Hacker News new | ask | show | jobs
by markus_zhang 312 days ago
There is not much people can do to force big companies to donate $$ to open source communities.

I really don’t think OSS is a valid business venue. It could work, but most of the time it doesn’t. So either do it for the love and happiness, or just don’t do it for free.

3 comments

Certainly there is! Raise taxes on big tech profits and use those revenues to fund open source. We shouldn't depend on love and happiness to build the technologies that are foundational to our largest companies, while they get rich.
These companies are not doing anything amoral here. If the developers of these open source projects expect to be paid for their work by any means other than voluntary donations they should use different licenses.
I'm saying this is a dumb way to fund critical tech infrastructure. And since the tech industry has proven they can't self regulate themselves into a sensible funding model, then we should use our representative democracy and create legislation that sees it done.
But this is not realistic. Big companies pocket more politicians than all HN commenters ever know.
OSS isn't a business model. The most successful projects I've seen is when someone has a business, releases a tool they use, then others iterate on said tool that the business uses. Then everyone gets a better tool.

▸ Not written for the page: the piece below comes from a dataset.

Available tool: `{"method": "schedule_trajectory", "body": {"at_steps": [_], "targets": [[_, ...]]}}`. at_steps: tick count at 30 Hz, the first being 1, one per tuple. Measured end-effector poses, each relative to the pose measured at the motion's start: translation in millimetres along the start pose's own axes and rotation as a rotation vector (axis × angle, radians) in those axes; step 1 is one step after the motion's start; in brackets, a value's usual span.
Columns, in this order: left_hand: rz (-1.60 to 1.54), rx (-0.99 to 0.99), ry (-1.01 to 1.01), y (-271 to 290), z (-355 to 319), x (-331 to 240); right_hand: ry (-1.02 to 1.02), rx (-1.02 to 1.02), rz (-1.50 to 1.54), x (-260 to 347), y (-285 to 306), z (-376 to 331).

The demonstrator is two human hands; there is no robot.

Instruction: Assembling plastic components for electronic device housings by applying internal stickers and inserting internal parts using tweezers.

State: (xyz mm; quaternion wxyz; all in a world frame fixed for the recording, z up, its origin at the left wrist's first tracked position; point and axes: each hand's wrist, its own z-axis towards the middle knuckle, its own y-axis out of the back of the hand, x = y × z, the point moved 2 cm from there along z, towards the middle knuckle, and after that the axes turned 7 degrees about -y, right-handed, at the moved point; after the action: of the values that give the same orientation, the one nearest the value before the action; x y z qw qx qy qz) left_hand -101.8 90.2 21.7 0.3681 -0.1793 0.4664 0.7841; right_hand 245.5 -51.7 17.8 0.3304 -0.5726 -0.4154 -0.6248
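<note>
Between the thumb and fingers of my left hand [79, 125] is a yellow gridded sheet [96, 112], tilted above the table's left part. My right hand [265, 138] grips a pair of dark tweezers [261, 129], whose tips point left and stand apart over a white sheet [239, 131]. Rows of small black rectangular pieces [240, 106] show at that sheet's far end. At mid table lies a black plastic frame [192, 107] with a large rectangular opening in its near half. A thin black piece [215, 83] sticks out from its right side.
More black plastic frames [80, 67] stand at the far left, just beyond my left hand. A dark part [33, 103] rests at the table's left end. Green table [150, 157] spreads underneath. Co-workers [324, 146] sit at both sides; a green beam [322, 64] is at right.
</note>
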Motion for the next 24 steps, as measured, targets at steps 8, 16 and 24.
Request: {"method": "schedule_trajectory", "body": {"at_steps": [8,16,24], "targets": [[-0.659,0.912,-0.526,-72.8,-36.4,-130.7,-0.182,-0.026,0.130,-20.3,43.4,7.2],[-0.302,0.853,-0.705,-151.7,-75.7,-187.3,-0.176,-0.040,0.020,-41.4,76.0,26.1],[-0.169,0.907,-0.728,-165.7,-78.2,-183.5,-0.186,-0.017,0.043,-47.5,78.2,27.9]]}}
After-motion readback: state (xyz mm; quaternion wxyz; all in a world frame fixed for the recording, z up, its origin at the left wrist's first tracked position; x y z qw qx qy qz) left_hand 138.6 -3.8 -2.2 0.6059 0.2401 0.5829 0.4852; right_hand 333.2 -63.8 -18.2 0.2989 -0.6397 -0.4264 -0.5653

Think Linux, Rails, most programming languages, etc...

OSS as a business model usually means a rug-pull, and I've never seen it going that well...

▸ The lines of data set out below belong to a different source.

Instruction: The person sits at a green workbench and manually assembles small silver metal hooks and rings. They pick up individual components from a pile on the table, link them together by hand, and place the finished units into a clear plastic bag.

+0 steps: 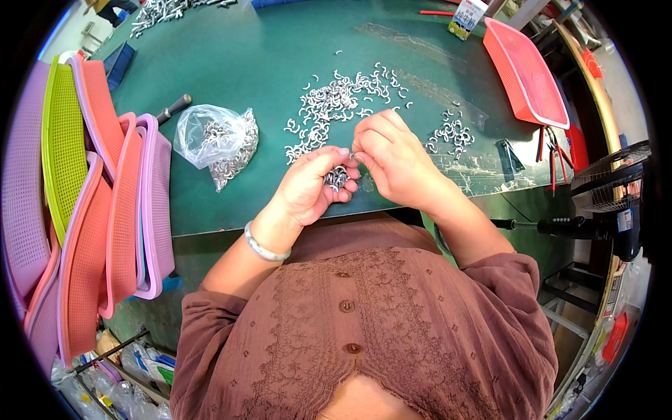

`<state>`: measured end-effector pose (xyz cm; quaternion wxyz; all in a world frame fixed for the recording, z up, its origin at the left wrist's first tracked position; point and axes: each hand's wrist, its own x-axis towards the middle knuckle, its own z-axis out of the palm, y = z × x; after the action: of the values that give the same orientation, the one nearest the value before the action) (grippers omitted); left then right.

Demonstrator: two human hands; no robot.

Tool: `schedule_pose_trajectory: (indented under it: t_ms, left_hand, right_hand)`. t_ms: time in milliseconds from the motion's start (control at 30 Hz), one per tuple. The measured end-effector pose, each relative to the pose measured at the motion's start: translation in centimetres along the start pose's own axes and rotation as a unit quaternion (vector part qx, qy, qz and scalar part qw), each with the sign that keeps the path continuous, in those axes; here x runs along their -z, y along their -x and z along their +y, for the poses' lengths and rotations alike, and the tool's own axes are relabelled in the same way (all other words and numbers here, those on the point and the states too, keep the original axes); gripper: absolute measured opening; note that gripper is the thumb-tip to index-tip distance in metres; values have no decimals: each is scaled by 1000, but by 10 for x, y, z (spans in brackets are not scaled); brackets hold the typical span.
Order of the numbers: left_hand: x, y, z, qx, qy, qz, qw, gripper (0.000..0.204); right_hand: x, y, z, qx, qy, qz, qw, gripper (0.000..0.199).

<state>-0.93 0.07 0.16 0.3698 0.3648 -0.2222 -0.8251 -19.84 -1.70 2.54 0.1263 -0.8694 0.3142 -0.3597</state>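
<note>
Cupped with its palm up, my left hand (pixel 302 185) holds a small heap of curved silvery metal pieces (pixel 337 178). My right hand (pixel 393 155) is closed in a pinch at the left hand's fingertips. Between its thumb and index finger is a single curved metal piece (pixel 355 157), partly covered by the fingers. Just beyond both hands, a loose pile of the same crescent-shaped pieces (pixel 337 98) spreads over the green table (pixel 280 56). To the right of my right hand lies a smaller scatter of these pieces (pixel 453 134).
A clear plastic bag (pixel 234 155) of metal pieces lies left. Stacked plastic baskets (pixel 84 203) line the left side. At right are a red basket (pixel 525 73), pliers-like red-handled tools (pixel 553 157) and a fan (pixel 609 178). A carton (pixel 467 19) stands far right.
</note>
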Motion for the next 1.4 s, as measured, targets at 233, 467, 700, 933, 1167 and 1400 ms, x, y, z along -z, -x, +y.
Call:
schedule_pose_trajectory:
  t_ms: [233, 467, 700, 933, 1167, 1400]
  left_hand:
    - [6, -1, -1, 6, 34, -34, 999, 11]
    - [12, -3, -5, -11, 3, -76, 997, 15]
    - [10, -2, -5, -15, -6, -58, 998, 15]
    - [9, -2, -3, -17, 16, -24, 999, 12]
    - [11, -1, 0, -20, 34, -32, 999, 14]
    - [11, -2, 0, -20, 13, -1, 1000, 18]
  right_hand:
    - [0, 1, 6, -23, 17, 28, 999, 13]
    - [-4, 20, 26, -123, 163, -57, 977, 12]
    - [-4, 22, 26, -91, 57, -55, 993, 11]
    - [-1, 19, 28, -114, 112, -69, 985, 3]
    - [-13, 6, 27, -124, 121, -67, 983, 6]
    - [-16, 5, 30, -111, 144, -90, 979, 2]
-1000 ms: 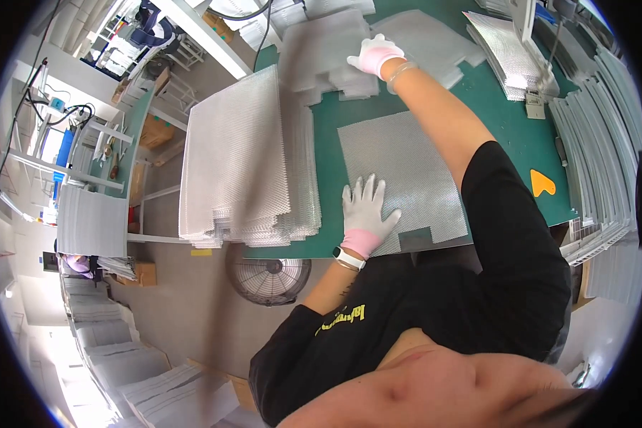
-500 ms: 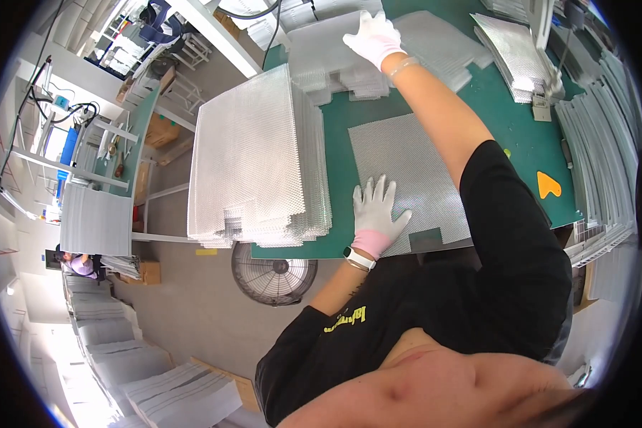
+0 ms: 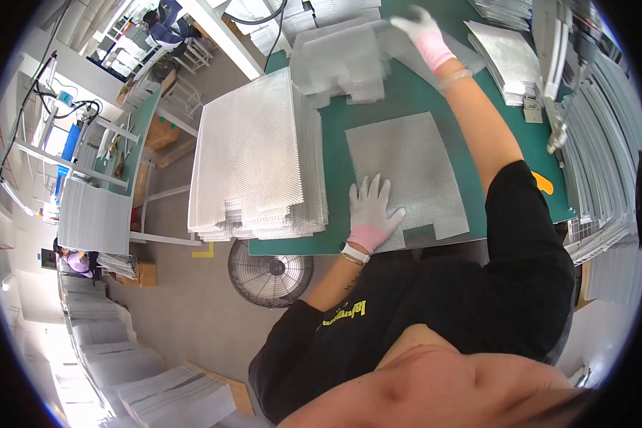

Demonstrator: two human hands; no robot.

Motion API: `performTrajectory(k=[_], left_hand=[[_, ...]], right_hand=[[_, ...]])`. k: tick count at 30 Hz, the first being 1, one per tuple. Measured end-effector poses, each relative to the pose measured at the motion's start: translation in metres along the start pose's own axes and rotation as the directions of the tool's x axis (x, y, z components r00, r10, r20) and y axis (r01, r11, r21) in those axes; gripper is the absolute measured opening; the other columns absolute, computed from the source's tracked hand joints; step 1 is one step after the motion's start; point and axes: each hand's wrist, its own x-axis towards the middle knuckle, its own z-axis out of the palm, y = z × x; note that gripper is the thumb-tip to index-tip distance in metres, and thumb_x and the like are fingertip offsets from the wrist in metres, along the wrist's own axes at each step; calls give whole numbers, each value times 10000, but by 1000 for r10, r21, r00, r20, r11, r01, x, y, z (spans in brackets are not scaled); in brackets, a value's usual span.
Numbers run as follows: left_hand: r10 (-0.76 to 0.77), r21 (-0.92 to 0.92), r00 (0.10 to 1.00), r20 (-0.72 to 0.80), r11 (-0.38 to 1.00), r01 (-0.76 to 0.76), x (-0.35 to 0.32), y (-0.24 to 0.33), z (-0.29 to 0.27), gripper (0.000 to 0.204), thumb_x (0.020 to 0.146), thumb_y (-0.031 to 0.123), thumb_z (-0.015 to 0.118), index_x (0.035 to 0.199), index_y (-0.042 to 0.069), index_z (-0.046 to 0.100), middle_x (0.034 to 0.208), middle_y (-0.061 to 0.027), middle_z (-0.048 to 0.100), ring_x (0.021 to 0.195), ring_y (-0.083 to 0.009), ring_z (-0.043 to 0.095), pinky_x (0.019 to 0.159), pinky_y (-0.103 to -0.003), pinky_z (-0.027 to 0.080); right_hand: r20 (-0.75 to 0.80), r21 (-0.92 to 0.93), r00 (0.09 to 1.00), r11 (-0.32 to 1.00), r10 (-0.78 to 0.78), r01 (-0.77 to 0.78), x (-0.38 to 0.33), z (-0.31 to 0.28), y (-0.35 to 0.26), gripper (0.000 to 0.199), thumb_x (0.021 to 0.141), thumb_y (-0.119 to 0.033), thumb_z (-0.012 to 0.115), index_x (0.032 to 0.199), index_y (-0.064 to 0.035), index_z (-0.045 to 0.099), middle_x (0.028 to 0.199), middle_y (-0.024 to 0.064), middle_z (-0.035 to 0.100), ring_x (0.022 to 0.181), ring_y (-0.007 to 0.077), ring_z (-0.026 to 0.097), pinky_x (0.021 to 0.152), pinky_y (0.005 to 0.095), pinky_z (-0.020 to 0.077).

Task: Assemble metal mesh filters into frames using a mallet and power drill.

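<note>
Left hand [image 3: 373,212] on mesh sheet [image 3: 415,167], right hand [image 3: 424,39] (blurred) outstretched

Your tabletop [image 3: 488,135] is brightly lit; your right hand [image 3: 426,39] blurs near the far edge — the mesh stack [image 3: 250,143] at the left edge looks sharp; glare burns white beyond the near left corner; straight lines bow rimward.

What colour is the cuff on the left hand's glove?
The cuff is pink; it shows best in the head view.
</note>
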Motion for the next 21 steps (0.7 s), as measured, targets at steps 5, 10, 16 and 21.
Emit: performTrajectory(k=[5, 10, 16, 21], left_hand=[[-14, 1, 1000, 24, 1000, 14, 0, 3, -1, 797, 894, 556, 561, 1499, 63, 399, 1583, -176, 312, 1483, -383, 235, 1215, -550, 124], [-25, 1, 1000, 13, 1000, 25, -3, 2, 1, 797, 893, 560, 557, 1500, 68, 399, 1584, -177, 311, 1485, -376, 233, 1217, -543, 123], [39, 25, 998, 42, 999, -40, 12, -12, 3, 816, 888, 568, 552, 1520, 85, 367, 1589, -172, 305, 1489, -376, 221, 1215, -551, 107], [24, 54, 985, -170, 998, -15, 29, 2, -30, 851, 855, 542, 653, 1493, 42, 394, 1524, -160, 420, 1455, -368, 311, 1199, -546, 174]], right_hand=[[657, 349, 541, 424, 525, -836, -14, -1, 44, 450, 825, -353, 779, 1139, -78, 609, 770, 18, 572, 608, 94, 534, 453, 239, 399], [614, 243, 708, 771, 348, -589, -21, 19, 33, 275, 877, -225, 739, 1102, -99, 642, 722, -18, 572, 590, 74, 521, 487, 211, 406], [508, 682, 861, 625, -30, -381, -29, -35, -24, 345, 926, -179, 708, 1239, -61, 623, 991, 6, 680, 847, 95, 636, 757, 253, 526], [383, 775, 923, 555, -33, -302, -99, -96, -46, 420, 979, -163, 631, 1353, 2, 536, 1208, 48, 648, 1060, 115, 620, 932, 263, 502]])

Most programming languages have a commercial history related to them, either developed by corporations, or authors have been employed by major universities or corporations.

Linux was largely irrelevant until 1998, what happened then specifically?

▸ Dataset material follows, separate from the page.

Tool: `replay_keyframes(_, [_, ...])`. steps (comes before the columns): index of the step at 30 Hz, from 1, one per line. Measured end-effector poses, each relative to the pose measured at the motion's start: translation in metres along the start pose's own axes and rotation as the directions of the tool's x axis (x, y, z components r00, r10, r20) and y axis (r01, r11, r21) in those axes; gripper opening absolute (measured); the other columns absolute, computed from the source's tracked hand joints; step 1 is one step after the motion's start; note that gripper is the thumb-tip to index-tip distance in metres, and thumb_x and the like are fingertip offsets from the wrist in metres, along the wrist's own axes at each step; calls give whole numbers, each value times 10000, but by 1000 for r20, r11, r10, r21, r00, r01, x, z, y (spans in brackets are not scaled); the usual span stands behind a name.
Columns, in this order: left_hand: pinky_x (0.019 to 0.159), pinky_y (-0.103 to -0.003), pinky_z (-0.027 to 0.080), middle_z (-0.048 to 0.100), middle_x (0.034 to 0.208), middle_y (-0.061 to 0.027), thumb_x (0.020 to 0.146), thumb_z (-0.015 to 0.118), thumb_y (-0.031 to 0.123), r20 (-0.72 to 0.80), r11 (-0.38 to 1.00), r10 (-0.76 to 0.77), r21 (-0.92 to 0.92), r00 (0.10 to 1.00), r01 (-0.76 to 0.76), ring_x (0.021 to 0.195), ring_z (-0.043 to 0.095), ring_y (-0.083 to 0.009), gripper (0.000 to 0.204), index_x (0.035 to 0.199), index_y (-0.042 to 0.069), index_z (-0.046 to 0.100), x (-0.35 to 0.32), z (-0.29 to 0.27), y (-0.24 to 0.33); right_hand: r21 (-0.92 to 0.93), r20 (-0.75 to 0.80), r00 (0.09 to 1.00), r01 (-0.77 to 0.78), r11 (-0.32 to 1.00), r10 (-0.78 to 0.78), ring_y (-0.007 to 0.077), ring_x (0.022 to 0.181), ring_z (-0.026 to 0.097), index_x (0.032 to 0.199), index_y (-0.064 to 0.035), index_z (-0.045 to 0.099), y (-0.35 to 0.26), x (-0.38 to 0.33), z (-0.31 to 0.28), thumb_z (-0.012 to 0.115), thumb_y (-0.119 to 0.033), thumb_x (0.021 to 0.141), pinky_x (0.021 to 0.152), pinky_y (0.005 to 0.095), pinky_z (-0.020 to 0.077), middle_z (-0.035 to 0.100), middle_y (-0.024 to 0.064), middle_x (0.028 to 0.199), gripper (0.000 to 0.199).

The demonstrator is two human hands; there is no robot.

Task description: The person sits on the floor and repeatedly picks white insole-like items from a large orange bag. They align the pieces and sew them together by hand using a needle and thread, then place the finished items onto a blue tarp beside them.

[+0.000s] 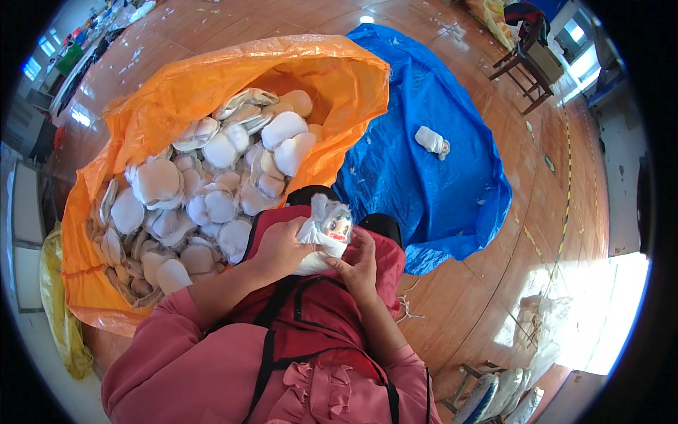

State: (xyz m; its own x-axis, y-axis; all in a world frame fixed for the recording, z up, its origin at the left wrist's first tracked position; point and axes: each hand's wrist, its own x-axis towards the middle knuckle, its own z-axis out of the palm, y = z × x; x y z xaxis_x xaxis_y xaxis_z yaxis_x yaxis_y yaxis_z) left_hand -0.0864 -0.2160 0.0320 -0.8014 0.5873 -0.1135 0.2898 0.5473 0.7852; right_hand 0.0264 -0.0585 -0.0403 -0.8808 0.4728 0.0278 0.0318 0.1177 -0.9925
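A small white doll [326,233] with a painted face sat low in the picture's centre, over the person's lap, its face turned up. The left hand [281,247] gripped it from nine o'clock, fingers curled round the white cloth body. The right hand [360,265] met it from four o'clock, fingertips pinching the lower edge of the cloth. Both hands were closed on the doll. At ten o'clock from it gaped a big orange sack [176,99], open-mouthed and heaped with white stuffed pieces [212,191]. At two o'clock a blue tarp [424,169] lay spread on the wooden floor [494,283], and a second white doll [431,141] lay alone on it. Farther toward one o'clock stood a wooden chair [526,63].
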Motion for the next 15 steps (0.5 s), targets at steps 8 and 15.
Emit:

> Many major companies such as IBM, Compaq and Oracle announce their support for Linux. The Cathedral and the Bazaar is first published as an essay (later as a book), resulting in Netscape publicly releasing the source code to its Netscape

-- https://en.wikipedia.org/wiki/History_of_Linux

Rails happened because Basecamp made it possible.

All those examples prove my point.
Ideally big tech money enables people to retire early and they'd maintain open source projects in their spare time
Maybe. When I retired my plan is to de-tech my life as much as I possibly can.